• _What you need to do_
Repeat the data exactly. Pictures are not part of the copy.

• _Information provided_
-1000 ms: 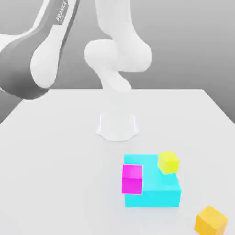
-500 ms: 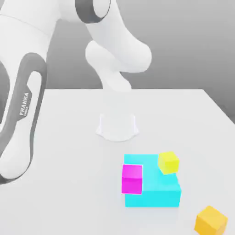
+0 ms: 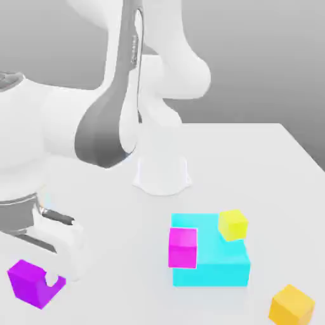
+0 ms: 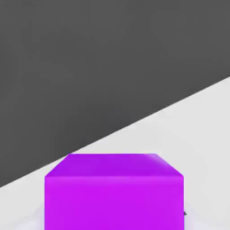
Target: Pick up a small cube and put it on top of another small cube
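Evidently, the claw (image 3: 47, 278) grips the violet cube (image 3: 26, 283), arm lettering (image 3: 134, 49) unreadable.

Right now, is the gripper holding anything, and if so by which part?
Yes, the gripper holds the violet-purple cube, its fingers closed on two opposite side faces.

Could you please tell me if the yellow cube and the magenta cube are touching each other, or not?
Apart. In the exterior view, cyan surface shows between the yellow cube and the magenta cube.
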Controlling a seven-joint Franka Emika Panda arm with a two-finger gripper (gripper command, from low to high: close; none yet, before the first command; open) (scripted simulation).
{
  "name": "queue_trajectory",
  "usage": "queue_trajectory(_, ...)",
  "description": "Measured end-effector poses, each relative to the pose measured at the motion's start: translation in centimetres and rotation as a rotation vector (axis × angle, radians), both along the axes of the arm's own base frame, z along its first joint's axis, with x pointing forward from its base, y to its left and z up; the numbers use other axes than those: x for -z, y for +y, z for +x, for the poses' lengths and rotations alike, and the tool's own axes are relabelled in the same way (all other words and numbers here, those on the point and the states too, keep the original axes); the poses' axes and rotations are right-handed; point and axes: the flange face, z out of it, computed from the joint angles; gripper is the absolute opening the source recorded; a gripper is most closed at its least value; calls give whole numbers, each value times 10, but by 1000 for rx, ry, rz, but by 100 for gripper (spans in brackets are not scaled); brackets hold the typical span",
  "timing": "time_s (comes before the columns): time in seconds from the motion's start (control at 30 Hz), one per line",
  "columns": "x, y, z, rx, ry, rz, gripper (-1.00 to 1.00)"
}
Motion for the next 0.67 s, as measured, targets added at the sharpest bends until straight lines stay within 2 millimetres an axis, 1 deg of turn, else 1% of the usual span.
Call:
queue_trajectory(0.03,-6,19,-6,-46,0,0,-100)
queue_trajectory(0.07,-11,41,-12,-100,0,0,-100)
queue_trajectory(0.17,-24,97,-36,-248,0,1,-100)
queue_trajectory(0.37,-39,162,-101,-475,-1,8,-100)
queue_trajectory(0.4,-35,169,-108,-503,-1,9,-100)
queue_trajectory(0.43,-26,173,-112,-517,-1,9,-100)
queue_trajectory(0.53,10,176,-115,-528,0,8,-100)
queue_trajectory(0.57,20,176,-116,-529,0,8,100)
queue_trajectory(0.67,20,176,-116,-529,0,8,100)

• _Problem solution_
-1000 ms: 
-500 ms: 
+0 ms: 
+0 ms: 
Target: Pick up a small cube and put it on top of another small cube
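Evidently, the claw (image 3: 47, 278) grips the violet cube (image 3: 26, 283), arm lettering (image 3: 134, 49) unreadable.

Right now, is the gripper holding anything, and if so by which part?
Yes, the gripper holds the violet-purple cube, its fingers closed on two opposite side faces.

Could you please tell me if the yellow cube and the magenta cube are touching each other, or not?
Apart. In the exterior view, cyan surface shows between the yellow cube and the magenta cube.
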Controlling a seven-joint Franka Emika Panda arm with a two-finger gripper (gripper command, from low to high: close; none yet, before the first command; open) (scripted simulation).
{
  "name": "queue_trajectory",
  "usage": "queue_trajectory(_, ...)",
  "description": "Measured end-effector poses, each relative to the pose measured at the motion's start: translation in centimetres and rotation as a rotation vector (axis × angle, radians), both along the axes of the arm's own base frame, z along its first joint's axis, with x pointing forward from its base, y to its left and z up; the numbers use other axes than those: x for -z, y for +y, z for +x, for the poses' lengths and rotations alike, and the tool's own axes are relabelled in the same way (all other words and numbers here, those on the point and the states too, keep the original axes); the poses' axes and rotations are right-handed; point and axes: the flange face, z out of it, computed from the joint angles; gripper is the absolute opening the source recorded; a gripper is most closed at its least value; calls give whole numbers, each value times 10, but by 1000 for rx, ry, rz, but by 100 for gripper (spans in brackets are not scaled); brackets hold the typical span",
  "timing": "time_s (comes before the columns): time in seconds from the motion's start (control at 30 Hz), one per line",
  "columns": "x, y, z, rx, ry, rz, gripper (-1.00 to 1.00)"
}
Motion for the next 0.67 s, as measured, targets added at the sharpest bends until straight lines stay within 2 millimetres an axis, 1 deg of turn, else 1% of the usual span.
Call:
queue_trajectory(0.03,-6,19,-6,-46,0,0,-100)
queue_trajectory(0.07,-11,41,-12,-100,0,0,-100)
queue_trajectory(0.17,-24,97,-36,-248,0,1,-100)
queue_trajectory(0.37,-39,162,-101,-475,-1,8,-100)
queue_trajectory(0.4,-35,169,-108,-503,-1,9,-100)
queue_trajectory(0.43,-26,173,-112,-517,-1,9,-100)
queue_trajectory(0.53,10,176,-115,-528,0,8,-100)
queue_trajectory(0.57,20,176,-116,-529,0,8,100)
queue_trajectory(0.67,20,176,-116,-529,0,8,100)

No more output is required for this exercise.